New Instrumentation Support for .NET 6
Completes work item described in issue #1467.
For .NET 6.0, several new GC events were introduced. PerfView requires to know about them as well, so traces can be interpreted properly. This PR adds the support.
Hi @brianrob! I've made good progress on this. However, for some reason I feel I'm missing stuff. But I'm not sure exactly what. Could you please take a look when you're able to, and give me pointers on what I might be missing? Thanks a lot!
@ivdiazsa, I am not familiar with all of the runtime side changes to be able to compare this against them, but overall, this change looks reasonable, and would basically make it such that you can effectively parse the changes to the events in the runtime. It looks like the CI is failing, but this is due to a compiler error, not a test error. Is there a particular area in which you have concern that I should focus on?
@brianrob Thanks for your feedback! I mainly focused on translating the new additions from the runtime's CLR Manifest File into classes, etc of the ClrTraceEventParser. So I followed the patterns of other templates into classes, and whatnot, but I wanted to make sure things glaringly don't look bad or I didn't miss anything to add to the TraceEvent parser.
The compilation error was a typo at some point. I found it yesterday while building locally but haven't uploaded the fix. Will do that soon. The other thing I wanted to ask you is if you could point me to docs or examples of existing tests so I can write some to ensure my new additions actually give coherent numbers.
For tests, I think you should add a new test trace that gets run through https://github.com/microsoft/perfview/blob/main/src/TraceEvent/TraceEvent.Tests/GeneralParsing.cs. This test basically opens each trace, string-ifies all events, and then diffs them against the checked in baseline.
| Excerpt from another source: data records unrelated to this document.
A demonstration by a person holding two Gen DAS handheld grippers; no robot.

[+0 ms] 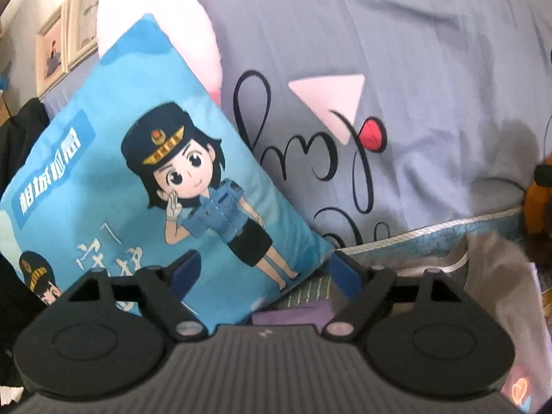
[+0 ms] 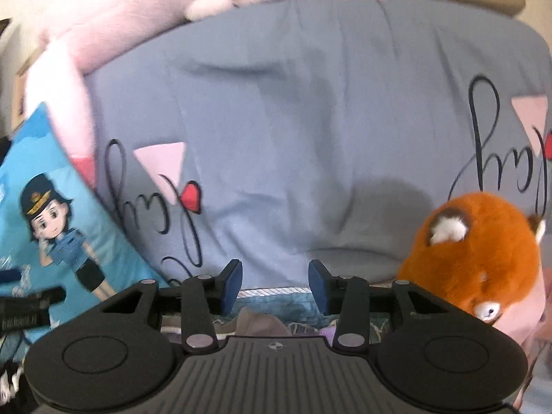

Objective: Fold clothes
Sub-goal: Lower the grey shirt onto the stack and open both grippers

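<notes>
Framed pictures (image 1: 65, 39) hang on the pale wall (image 1: 31, 7) (upper left).

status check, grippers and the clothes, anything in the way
Left gripper and right gripper: jaws open, nothing held. Beige garment loose on bed, below right of left gripper. Blue cushion and orange plush flank the workspace.

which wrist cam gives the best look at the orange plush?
Right wrist. The orange plush fills the lower right there, with an ear patch and its snout visible, resting against the blue-grey bedding. The left wrist view catches only a sliver at the right edge.
</notes>
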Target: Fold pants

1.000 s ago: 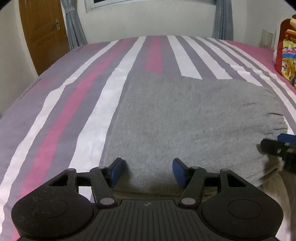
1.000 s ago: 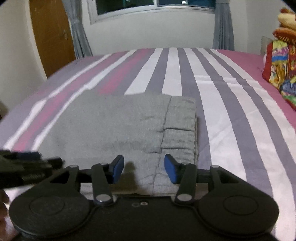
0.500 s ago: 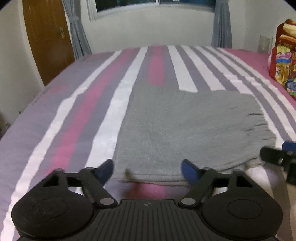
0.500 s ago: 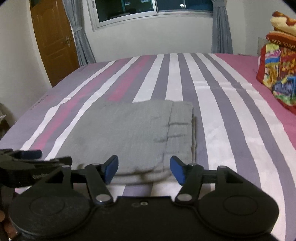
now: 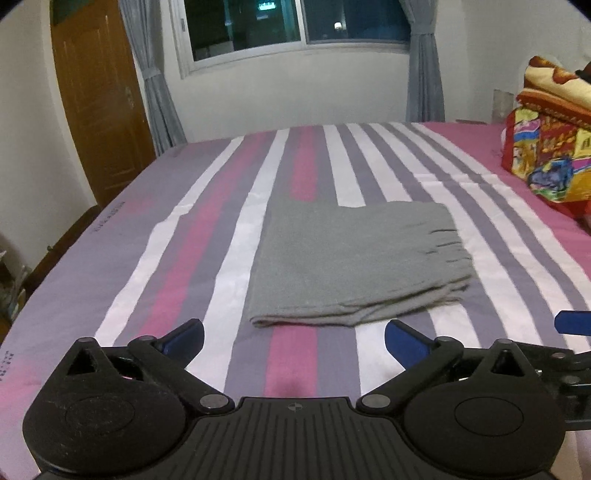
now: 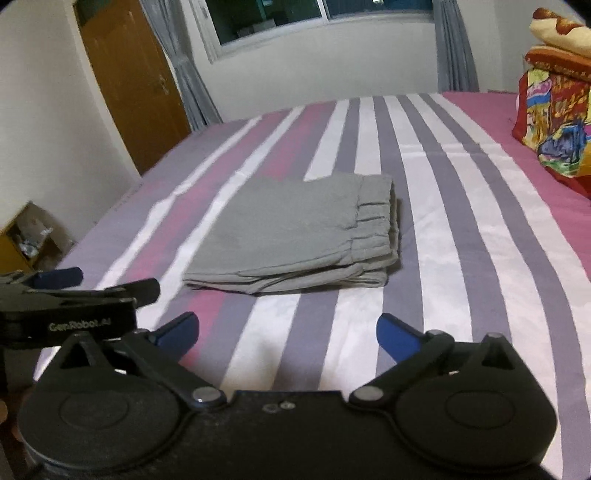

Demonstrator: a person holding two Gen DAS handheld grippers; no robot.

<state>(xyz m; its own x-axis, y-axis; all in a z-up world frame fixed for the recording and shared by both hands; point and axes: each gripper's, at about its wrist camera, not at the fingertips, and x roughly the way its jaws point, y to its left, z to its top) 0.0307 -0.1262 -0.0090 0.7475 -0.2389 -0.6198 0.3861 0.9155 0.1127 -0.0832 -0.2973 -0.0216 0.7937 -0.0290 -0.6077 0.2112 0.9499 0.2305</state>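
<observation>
Grey pants [image 5: 354,262] lie folded into a flat rectangle on the striped bed [image 5: 184,258]. In the right wrist view the pants [image 6: 295,236] show stacked layers at the near edge and the elastic waistband on the right. My left gripper [image 5: 293,343] is open wide and empty, held back from the pants' near edge. My right gripper [image 6: 286,334] is open wide and empty, also short of the pants. The left gripper also shows at the left edge of the right wrist view [image 6: 74,295].
A stack of colourful folded blankets [image 5: 546,147] sits on the bed's right side. A wooden door [image 5: 99,110], a curtained window [image 5: 295,29] and the wall lie beyond the bed. A cardboard box [image 6: 29,236] stands on the floor at the left.
Both grippers have drawn back and up from the pants' near edge and opened wider. The pants stay folded on the bed.
</observation>
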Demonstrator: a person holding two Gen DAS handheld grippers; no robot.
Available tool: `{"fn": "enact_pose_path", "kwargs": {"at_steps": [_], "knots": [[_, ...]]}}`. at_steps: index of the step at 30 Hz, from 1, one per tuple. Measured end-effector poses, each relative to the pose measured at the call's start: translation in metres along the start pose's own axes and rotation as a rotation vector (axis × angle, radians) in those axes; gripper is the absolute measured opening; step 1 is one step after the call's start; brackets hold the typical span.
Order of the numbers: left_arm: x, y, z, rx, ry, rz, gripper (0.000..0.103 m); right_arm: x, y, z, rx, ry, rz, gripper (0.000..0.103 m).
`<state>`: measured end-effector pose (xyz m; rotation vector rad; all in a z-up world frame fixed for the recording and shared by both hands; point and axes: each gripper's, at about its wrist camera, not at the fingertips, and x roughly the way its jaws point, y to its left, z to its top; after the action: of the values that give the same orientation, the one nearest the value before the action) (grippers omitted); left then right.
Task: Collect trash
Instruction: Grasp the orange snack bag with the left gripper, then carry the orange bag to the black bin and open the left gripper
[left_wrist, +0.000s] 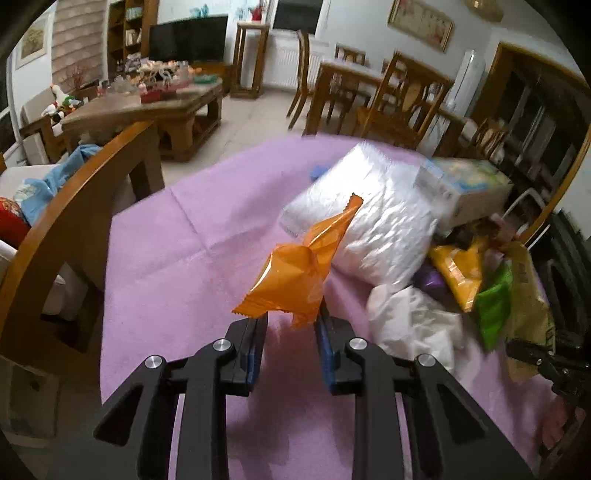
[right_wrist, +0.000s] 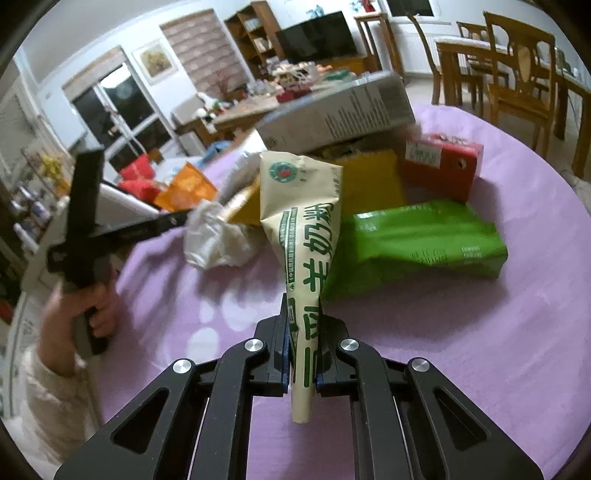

You can use this mechanism to make sure that once you verify a file manually, that it remains the same over time.
cc @Maoni0 @cshung @PeterSolMS
there's actually quite a bit of work to make this complete. a couple of things are missing -
- in TraceEvent, none of the variable sized fields are decoded - they will need to be otherwise they are not useful. please see how we decode the generation data in
GCPerHeapHistoryTraceDatafor an example (this is the variable sized fields in GCPerHeapHistory_V3 and they are decoded in this method -
public GCPerHeapHistoryGenData GenData(Gens genNumber)
- there needs to be changes in TraceManagedProcess.cs otherwise the events are not actually read and packaged into a consumable form. the changes in ClrTraceEventParser.cs are to decode the data. you need something to actually read in the events from the trace. this is done by implementing a delegate that gets invoked when we see the event, eg, this is how we read in the perheap hist events:
source.Clr.GCPerHeapHistory += delegate (GCPerHeapHistoryTraceData data)
{
var stats = currentManagedProcess(data);
GCStats.ProcessPerHeapHistory(stats, data);
};
(ProcessPerHeapHistory also gives you an example of using GenData)
making the new info consumable means we'll need additional fields in the TraceGC class to expose it. feel free to propose these fields in TraceGC and I'd be happy to review them with you.
- after those we should talk about what to expose in the GCStat view as that's how most people would view the GC events. we don't need to expose all of them since much of this is for GC team's benefit (and we consume
TraceGCvia the perf infra) but things like the GCSettings rundown event and the Time field in the new version of the globalhist event would be good to expose somewhere in GCStats.